LE ROYAUME DU SILENCE




    Lorsque l'âme humaine ressent les premières atteintes de la faim spirituelle, elle se tourne dans une anxieuse interrogation silencieuse vers le gardien du jardin primordial. Et voici ce que dans la langue muette des hiéroglyphes, le sphinx lui répond : « La première œuvre du disciple de la sagesse sera de pénétrer au royaume du Silence, au royaume de l'Ineffable, ou royaume de la Vie ».

    L'homme cherche au loin, dans l'étrange, dans l'extraordinaire, dans l'impossible, le secret de la science et du pouvoir.
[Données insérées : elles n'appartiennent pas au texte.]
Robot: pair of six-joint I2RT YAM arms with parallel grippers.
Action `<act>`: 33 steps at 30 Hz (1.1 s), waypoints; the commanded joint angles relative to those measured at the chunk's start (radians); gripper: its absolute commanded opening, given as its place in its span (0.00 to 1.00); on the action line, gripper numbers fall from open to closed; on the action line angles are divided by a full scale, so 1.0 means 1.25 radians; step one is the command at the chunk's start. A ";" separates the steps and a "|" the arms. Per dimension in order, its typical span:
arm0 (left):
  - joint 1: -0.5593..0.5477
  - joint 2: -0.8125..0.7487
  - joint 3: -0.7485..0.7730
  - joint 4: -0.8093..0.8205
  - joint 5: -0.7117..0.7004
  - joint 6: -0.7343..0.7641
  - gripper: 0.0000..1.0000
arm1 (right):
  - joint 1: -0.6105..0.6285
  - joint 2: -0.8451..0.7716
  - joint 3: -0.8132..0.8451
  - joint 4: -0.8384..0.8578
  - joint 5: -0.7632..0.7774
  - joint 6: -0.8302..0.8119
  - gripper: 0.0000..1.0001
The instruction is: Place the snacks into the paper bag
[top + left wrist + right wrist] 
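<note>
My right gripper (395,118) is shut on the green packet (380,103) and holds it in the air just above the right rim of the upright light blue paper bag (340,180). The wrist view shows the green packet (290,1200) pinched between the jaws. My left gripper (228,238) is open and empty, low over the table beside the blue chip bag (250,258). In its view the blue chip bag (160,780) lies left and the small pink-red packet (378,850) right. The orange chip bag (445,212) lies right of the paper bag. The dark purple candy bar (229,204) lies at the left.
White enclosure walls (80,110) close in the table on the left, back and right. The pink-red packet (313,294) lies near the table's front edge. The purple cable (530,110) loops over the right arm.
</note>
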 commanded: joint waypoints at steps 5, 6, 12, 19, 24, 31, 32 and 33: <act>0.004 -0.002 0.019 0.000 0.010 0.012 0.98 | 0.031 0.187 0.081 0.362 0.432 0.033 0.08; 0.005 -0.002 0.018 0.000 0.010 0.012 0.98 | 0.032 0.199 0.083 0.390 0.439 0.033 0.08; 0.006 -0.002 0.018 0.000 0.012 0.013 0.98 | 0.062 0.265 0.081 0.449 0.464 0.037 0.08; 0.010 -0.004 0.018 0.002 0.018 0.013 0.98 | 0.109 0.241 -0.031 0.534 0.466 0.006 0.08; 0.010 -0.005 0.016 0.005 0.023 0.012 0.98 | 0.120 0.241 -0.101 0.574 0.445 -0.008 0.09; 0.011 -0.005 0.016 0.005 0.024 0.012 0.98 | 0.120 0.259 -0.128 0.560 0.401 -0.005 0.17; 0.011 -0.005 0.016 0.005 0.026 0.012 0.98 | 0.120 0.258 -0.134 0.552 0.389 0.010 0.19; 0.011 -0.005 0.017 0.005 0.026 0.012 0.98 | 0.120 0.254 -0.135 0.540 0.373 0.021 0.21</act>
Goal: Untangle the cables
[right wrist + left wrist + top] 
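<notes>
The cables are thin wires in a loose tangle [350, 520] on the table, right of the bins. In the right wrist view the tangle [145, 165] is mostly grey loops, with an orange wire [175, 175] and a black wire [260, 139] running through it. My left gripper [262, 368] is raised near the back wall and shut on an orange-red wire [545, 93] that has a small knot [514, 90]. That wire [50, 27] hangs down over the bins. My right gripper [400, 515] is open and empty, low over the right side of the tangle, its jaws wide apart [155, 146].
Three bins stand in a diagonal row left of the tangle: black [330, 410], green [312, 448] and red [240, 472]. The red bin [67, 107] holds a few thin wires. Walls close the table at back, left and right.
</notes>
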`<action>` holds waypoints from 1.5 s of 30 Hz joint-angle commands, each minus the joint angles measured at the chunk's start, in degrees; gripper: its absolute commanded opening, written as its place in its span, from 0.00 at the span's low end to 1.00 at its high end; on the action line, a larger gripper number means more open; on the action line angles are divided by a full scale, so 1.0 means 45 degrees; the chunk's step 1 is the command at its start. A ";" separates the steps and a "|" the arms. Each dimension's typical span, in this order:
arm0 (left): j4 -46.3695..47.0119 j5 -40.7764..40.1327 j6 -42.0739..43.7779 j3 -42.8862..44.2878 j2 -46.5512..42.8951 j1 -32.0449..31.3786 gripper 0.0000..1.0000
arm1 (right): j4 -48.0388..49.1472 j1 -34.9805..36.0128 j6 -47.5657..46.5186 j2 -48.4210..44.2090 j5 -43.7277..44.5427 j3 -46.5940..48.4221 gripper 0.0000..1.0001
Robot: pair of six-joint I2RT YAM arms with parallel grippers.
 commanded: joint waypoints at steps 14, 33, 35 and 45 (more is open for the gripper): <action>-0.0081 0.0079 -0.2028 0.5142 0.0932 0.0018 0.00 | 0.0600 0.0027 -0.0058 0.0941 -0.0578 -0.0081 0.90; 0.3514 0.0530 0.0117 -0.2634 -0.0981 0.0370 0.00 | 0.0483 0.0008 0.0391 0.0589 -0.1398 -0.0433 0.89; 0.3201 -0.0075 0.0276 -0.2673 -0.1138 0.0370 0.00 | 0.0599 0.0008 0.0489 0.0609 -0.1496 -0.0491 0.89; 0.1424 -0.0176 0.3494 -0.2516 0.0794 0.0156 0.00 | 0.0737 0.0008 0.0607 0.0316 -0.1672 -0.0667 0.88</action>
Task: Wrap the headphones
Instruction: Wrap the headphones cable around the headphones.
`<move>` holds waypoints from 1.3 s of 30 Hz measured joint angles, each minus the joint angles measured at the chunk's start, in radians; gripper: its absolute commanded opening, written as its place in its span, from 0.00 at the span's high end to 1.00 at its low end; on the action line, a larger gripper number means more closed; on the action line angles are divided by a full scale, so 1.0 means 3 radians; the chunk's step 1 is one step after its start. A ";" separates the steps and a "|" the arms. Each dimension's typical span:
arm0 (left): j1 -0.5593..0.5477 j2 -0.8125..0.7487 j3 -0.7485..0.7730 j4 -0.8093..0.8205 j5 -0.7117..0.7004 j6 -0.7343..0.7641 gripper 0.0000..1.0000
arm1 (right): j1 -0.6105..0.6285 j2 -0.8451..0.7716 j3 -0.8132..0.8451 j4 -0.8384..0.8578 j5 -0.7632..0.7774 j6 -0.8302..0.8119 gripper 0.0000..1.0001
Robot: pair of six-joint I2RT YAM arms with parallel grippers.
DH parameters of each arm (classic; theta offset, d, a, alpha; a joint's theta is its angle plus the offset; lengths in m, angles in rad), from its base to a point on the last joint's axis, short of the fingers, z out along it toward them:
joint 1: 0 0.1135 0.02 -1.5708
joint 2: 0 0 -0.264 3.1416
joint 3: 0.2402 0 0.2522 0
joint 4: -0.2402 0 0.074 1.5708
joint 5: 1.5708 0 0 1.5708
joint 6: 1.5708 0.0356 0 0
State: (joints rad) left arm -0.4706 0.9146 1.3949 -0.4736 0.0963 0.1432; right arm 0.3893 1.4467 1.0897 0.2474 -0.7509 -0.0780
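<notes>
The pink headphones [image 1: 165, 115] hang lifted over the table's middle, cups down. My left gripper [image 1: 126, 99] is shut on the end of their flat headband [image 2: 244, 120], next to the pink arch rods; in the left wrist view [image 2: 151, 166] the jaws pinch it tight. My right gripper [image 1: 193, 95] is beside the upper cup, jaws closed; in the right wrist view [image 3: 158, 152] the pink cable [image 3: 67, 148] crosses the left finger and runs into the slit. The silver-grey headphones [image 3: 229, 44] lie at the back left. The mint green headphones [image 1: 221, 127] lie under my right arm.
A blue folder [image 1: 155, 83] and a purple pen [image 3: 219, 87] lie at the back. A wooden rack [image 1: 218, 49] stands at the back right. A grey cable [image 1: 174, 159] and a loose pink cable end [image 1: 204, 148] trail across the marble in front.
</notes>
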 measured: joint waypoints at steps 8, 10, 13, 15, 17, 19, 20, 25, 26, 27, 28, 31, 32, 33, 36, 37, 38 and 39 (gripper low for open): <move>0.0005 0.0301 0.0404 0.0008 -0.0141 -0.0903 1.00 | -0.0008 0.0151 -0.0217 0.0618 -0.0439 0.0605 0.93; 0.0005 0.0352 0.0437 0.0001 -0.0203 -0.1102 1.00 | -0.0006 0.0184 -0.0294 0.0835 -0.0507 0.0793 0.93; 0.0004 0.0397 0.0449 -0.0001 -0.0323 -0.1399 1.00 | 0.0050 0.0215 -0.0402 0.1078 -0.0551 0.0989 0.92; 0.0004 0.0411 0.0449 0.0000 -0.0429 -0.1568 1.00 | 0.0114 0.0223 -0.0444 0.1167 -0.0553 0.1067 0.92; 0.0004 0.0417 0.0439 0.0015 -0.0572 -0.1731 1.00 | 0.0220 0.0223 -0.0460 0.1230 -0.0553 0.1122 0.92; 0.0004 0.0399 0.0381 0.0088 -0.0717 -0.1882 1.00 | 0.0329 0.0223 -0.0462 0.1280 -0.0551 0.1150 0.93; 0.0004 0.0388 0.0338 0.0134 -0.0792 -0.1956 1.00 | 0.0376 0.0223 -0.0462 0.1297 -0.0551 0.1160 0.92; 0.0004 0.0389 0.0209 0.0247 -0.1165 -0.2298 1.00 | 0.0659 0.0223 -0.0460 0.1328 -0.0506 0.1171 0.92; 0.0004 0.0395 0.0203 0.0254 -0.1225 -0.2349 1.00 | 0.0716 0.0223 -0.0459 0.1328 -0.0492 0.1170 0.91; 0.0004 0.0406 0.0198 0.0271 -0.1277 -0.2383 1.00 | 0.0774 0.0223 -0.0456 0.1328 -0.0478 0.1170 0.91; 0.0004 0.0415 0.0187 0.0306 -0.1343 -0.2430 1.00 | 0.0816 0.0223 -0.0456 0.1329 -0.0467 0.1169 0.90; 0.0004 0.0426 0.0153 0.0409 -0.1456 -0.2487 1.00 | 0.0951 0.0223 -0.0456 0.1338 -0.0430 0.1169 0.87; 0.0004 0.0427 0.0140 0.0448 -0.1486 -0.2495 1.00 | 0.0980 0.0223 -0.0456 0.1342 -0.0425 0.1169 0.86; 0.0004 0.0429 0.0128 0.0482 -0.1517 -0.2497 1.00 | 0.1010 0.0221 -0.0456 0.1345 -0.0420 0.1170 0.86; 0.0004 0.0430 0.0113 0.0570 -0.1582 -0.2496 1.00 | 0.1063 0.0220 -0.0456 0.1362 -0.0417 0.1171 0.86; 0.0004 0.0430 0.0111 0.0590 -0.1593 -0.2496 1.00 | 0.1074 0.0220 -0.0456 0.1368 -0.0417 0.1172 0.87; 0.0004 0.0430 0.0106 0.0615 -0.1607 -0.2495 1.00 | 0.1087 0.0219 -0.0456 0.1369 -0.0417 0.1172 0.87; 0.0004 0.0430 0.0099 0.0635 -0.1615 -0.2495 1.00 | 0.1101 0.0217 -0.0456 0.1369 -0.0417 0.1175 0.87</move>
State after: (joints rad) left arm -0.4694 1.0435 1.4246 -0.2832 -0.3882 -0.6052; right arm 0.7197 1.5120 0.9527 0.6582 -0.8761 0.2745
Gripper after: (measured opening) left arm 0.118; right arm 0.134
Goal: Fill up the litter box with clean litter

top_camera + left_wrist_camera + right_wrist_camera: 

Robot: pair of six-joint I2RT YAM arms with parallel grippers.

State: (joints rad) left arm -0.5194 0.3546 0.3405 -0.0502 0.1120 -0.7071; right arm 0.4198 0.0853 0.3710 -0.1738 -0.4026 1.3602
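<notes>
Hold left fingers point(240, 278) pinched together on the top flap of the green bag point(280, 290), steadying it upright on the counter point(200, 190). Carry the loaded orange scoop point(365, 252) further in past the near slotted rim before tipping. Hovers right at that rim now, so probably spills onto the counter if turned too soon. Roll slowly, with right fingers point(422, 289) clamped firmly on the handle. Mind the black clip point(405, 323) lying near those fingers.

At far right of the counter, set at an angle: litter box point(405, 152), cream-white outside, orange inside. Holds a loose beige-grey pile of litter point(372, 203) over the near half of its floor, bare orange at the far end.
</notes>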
S'il renonçait à ces vanités pour jeter les yeux sur soi?même, il apercevrait, sommeillant comme des princesses captives, les puissances merveilleuses que le Créateur a disposées dans son être, et auxquelles l'Univers est prêt à obéir. Une énergie toute-puissante se découvrirait à sa vue et l'élèverait aux portes de l'infini le jour où il deviendrait attentif aux moindres de ses gestes, de ses pensées, de ses paroles quotidiennes plutôt qu’à compter les étoiles ou qu'à rechercher le secret du mouvement perpétuel de la vie.

    Mais pour pénétrer ces mystères, pour découvrir les sources inconnues qui sourdent sur notre propre domaine, il faut mettre un terme au tumulte des paroles humaines et savoir écouter la voix du Silence.

    L'homme a prostitué au prince du Mensonge cette fille du Ciel, la Parole, qui devait être la manifestation vivante de sa gloire et l'instrument de sa toute-puissance. L'originel Adam était, est, sera le centre plus spirituel de l'Univers. Sa parole exprimait la réalité substantielle, manifestait la pensée divine, revêtait de splendeur le Verbe éternel qui infuse la vie à tous les êtres, qui soutient dans l'espace la gravitation des planètes et fait battre le cœur des créatures vivantes. Pur reflet de l'éternelle vérité, la voix humaine ne pouvait être que toute puissante, car il n’est aucun être dans la nature qui n'obéisse irrésistiblement à des lois vraies : les atomes des corps en témoignent et aussi les astres du ciel dont les mouvements inscrivent sans cesse dans l'espace les vérités abstraites de la mathématique.

    Aussi la légende, cette gardienne fidèle de nos traditions spirituelles, retrace-t-elle avec complaisance les miracles que l'homme peut accomplir par son Verbe : il suffit que l'éternel enchanteur ouvre la bouche pour que rampent les fauves subjugués, que la mer ouvre un chemin dans ses abîmes, que les montagnes se déplacent, que le soleil lui-même suspende sa course et pour que l'harmonie, descendue du ciel sur la terre, transforme en palais merveilleux un chaos de pierres brutes.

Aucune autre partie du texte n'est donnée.